她本生于锦绣闺阁,连重些的物件都是丫鬟拿的。折腾了好一会儿,徐晏然力气用尽, 她干脆将裙子乱卷作一团, 找个地坐下。

日影渐渐偏移,此刻席中定然已经发现她不见了, 母亲定会告知众人一起出来寻她, 与其胡乱挣扎,不如静待机会。

这般一想, 她便安安稳稳坐着,肚子咕噜咕噜叫起来,她往随身的荷包上一摸,既后悔方才不该在席上挑嘴, 又庆幸出门时硬是背着丫鬟塞了许多零嘴。

她掏出一块茯苓糕,里面混了梗米糯米饭米, 又有莲肉茯苓芡实许多种果粉,香甜清爽, 滋补养人,她十分珍惜地捧着,才将将咬了一口,便听见头上有草叶窸窣声。

山林静谧,鸟虫声中,有人的脚步越来越重,越来越近,好似在草间寻着什么。

“有人么?有人在这里么?”

他这一嗓子十分响亮,惊起几只鸟雀乱飞,徐晏然大喜,才要应答,忽然分辨出来,上头来来回回,只是一个人,还是个年轻男子。

若是母亲请人来寻她,必定各处皆是人声,呼喊想震山间,才可能让她听得到。
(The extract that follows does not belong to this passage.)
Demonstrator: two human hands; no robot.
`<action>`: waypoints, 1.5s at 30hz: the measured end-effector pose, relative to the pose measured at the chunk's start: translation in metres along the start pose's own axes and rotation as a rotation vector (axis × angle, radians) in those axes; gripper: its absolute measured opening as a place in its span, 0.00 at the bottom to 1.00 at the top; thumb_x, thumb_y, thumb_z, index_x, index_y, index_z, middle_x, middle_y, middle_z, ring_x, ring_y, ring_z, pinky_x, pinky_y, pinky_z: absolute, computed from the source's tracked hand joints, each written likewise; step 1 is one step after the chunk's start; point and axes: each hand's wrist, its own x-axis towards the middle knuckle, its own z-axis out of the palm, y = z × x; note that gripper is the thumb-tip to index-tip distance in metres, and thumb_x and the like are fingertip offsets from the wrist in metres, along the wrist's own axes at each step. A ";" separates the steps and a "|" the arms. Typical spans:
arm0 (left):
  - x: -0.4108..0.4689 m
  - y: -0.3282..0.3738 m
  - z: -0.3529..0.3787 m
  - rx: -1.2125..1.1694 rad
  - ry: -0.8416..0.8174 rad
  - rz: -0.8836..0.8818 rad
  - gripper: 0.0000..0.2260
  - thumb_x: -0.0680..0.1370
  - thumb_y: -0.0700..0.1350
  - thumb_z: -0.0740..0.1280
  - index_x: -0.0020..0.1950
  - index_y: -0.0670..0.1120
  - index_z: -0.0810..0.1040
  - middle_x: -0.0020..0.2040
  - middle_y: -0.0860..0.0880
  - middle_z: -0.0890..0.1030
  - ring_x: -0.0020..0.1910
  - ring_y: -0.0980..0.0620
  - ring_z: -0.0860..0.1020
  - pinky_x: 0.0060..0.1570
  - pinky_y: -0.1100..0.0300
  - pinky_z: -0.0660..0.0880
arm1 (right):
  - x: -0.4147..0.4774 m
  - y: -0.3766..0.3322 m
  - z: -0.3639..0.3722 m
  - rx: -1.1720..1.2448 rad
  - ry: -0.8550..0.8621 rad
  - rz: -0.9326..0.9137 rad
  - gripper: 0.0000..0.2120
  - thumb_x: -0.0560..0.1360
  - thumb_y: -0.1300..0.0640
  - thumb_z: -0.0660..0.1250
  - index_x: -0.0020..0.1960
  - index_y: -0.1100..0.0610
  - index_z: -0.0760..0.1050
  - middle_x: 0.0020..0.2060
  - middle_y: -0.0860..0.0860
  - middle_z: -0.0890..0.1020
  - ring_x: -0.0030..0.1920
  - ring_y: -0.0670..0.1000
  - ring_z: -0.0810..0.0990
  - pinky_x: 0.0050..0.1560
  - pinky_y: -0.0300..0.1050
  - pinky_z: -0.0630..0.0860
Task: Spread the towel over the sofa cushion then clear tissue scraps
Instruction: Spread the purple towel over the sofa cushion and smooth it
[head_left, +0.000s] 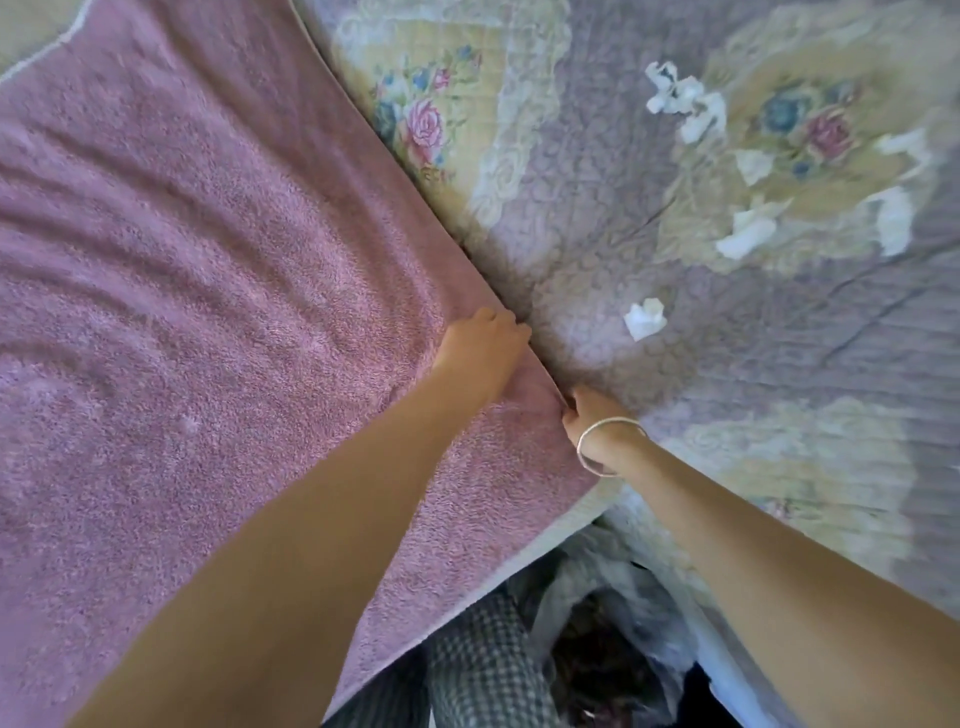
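A pink towel (208, 291) lies spread over the left sofa cushion, with shallow wrinkles fanning toward its right edge. My left hand (480, 345) rests on that edge at the gap between the two cushions, fingers curled down into the gap. My right hand (587, 415), a bangle on its wrist, pinches the towel's edge a little nearer to me. Several white tissue scraps lie on the right cushion's floral quilted cover (779, 364): one scrap (645, 318) close to my hands, others (685, 101) farther back.
A clear plastic bag (602, 613) with dark contents sits on the floor below the sofa's front edge. Checked trouser legs (483, 670) show at the bottom. The towel's front edge hangs over the cushion's front.
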 end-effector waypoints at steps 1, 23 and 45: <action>0.003 -0.002 0.002 -0.003 -0.020 -0.013 0.15 0.79 0.37 0.59 0.66 0.43 0.68 0.65 0.44 0.70 0.65 0.44 0.68 0.51 0.52 0.74 | 0.002 0.001 0.000 -0.003 -0.009 0.000 0.15 0.80 0.57 0.54 0.62 0.63 0.69 0.61 0.62 0.76 0.61 0.61 0.75 0.57 0.48 0.72; 0.006 0.016 0.042 0.010 -0.082 0.197 0.25 0.78 0.42 0.59 0.74 0.42 0.57 0.66 0.44 0.72 0.66 0.44 0.69 0.65 0.54 0.62 | -0.015 0.019 -0.008 -0.297 0.033 0.138 0.18 0.80 0.56 0.56 0.69 0.59 0.63 0.62 0.56 0.76 0.61 0.57 0.77 0.54 0.47 0.75; -0.003 -0.186 -0.018 -0.217 0.508 -0.419 0.14 0.69 0.42 0.55 0.42 0.42 0.79 0.42 0.44 0.82 0.39 0.43 0.80 0.34 0.56 0.77 | 0.066 -0.215 -0.101 -0.007 0.381 -0.441 0.14 0.79 0.60 0.55 0.62 0.59 0.72 0.61 0.59 0.76 0.59 0.60 0.76 0.57 0.50 0.73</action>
怎么会只有一人,恰好就找到了此处?

徐晏然一激灵,反倒伏下身子,连呼吸都放得更缓,生怕让这人听见。

问声越来越近,徐晏然使劲往坑壁地处蜷躲,下一刻,便响起如她一样凄惨的“啊呀!嗳呦!”的呼喊,混杂着重重几声“彭!彭!啪!”,一时灰尘四起,一个庞然重物就落在她旁边。

“呸呸呸!咳咳!”这个庞然重物一边吐着嘴里的灰土,一边艰难地翻了个身,才半坐起来,就吓得屁股往后紧挪了好几步。